A media processor, mostly used as an image/video processor, is a microprocessor-based system-on-a-chip (SOC) which is designed to deal with digital streaming data in real-time (e.g. display refresh) rates. These devices can also be considered a class of digital signal processors (DSPs).

Unlike graphics processing units (GPUs), which are used for computer displays, media processors are targeted at digital televisions and set-top boxes.

The streaming digital media classes include:
- uncompressed video
- compressed digital video - e.g. MPEG-1, MPEG-2, MPEG-4
- digital audio- e.g. PCM, AAC

Such SOCs are composed of:
- a microprocessor optimized to deal with these media datatypes
- a memory interface
- streaming media interfaces
- specialized functional units to help deal with the various digital media codecs

The microprocessor might have these optimizations:
- vector processing or SIMD functional units to efficiently deal with these media datatypes
- DSP-like features

Previous to media processors, these streaming media datatypes were processed using fixed-function, hardwired ASICs, which could not be updated in the field. This was a big disadvantage when any of the media standards were changed. Since media processors are software programmed devices, the
processing done on them could be updated with new software releases. This allowed new generations of systems to be created without hardware redesign. For set-top boxes this even allows for the possibility of in-the-field upgrade by downloading of new software through cable or satellite networks.

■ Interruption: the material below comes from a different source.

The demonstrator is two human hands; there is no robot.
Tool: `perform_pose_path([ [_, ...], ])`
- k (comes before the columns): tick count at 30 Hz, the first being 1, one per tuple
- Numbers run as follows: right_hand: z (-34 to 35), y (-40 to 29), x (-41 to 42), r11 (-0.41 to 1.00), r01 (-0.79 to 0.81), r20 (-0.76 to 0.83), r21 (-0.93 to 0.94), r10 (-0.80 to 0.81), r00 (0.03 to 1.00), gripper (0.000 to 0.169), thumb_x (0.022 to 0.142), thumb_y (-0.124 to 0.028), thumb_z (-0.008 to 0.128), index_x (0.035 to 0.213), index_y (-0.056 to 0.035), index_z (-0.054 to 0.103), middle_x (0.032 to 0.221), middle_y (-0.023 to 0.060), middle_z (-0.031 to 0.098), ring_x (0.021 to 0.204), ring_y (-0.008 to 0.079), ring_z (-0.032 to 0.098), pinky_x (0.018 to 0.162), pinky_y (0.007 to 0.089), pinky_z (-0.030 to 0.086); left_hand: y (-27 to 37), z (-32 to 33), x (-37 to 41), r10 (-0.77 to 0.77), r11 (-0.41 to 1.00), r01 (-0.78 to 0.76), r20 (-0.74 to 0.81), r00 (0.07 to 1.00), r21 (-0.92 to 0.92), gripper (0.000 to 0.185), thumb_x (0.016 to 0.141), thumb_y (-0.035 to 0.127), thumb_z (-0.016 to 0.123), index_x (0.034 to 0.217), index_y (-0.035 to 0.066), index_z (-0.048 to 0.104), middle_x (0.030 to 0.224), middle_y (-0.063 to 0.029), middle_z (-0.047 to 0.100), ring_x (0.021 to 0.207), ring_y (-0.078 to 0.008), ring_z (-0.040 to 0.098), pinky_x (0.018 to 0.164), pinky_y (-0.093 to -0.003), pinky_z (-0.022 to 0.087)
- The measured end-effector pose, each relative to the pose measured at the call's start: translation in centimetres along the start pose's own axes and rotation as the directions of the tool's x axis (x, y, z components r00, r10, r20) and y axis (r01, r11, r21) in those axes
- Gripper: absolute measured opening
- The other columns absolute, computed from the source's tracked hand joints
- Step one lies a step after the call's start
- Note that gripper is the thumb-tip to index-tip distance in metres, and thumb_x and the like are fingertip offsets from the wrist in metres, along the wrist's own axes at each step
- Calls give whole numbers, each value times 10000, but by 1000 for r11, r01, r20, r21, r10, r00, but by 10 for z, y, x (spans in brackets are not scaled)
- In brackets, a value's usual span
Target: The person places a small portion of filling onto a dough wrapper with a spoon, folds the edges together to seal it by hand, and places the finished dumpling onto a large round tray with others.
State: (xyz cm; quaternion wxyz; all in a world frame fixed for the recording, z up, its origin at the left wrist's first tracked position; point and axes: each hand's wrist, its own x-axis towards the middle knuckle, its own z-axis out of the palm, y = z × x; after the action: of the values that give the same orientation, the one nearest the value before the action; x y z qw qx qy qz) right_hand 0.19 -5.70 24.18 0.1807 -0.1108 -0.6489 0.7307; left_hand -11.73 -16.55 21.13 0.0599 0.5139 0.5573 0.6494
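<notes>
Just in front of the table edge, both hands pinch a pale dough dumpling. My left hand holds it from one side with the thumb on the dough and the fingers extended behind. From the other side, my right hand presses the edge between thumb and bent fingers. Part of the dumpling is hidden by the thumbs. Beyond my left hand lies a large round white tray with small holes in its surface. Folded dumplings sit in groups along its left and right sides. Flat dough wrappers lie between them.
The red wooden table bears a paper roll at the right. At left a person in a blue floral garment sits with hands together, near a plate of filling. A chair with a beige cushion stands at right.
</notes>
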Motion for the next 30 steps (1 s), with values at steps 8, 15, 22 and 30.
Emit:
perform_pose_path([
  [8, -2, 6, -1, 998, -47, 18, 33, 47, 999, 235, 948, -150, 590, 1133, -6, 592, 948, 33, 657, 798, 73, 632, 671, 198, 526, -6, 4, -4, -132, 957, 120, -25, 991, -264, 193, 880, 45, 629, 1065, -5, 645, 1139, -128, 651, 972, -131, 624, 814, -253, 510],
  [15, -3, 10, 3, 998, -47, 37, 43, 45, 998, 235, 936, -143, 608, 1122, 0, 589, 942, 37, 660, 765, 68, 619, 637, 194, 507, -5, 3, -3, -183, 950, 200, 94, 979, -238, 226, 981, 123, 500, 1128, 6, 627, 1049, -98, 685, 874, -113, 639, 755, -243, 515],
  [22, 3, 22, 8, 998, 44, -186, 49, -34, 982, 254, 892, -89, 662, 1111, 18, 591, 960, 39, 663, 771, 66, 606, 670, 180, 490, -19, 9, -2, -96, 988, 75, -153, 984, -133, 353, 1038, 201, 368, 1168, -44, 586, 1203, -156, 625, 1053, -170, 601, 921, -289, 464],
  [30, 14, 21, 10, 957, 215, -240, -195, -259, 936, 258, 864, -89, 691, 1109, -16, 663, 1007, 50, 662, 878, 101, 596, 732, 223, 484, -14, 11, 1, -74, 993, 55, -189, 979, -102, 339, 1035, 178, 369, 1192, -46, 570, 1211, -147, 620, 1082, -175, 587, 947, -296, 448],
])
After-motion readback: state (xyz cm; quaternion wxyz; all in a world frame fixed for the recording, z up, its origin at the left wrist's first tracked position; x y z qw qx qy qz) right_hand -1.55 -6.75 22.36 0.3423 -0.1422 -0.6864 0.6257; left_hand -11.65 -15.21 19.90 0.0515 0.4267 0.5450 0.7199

Companies that pioneered the idea of media processors (and created the marketing term of media processor) included:

- MicroUnity MediaProcessor - Cancelled in 1996 before introduction
- IBM Mfast - Described at the Microprocessor Forum in 1995, planned to ship in mid-1997 but was cancelled before introduction
- Equator Semiconductor BSP line - their processors are used in Hitachi televisions, company acquired by Pixelworks
- Chromatic Research MPact line - their products were used on some PC graphics cards in the mid-1990s, company acquired by ATI Technologies
- Philips TriMedia line - used in Philips, Dell, Sony, etc. consumer electronics, Philips Semiconductors split off from Philips and became NXP Semiconductors in 2006

Consumer electronics companies have successfully dominated this market by designing their own media processors and integrating them into their video products. Companies such as Philips, Samsung, Matsushita, Fujitsu, Mitsubishi have their own in-house media processor devices.

Newer generations of such devices now use various forms of multiprocessing—multiple CPUs or DSPs, in order to deal with the vastly increased computational needs when dealing with high-definition television signals.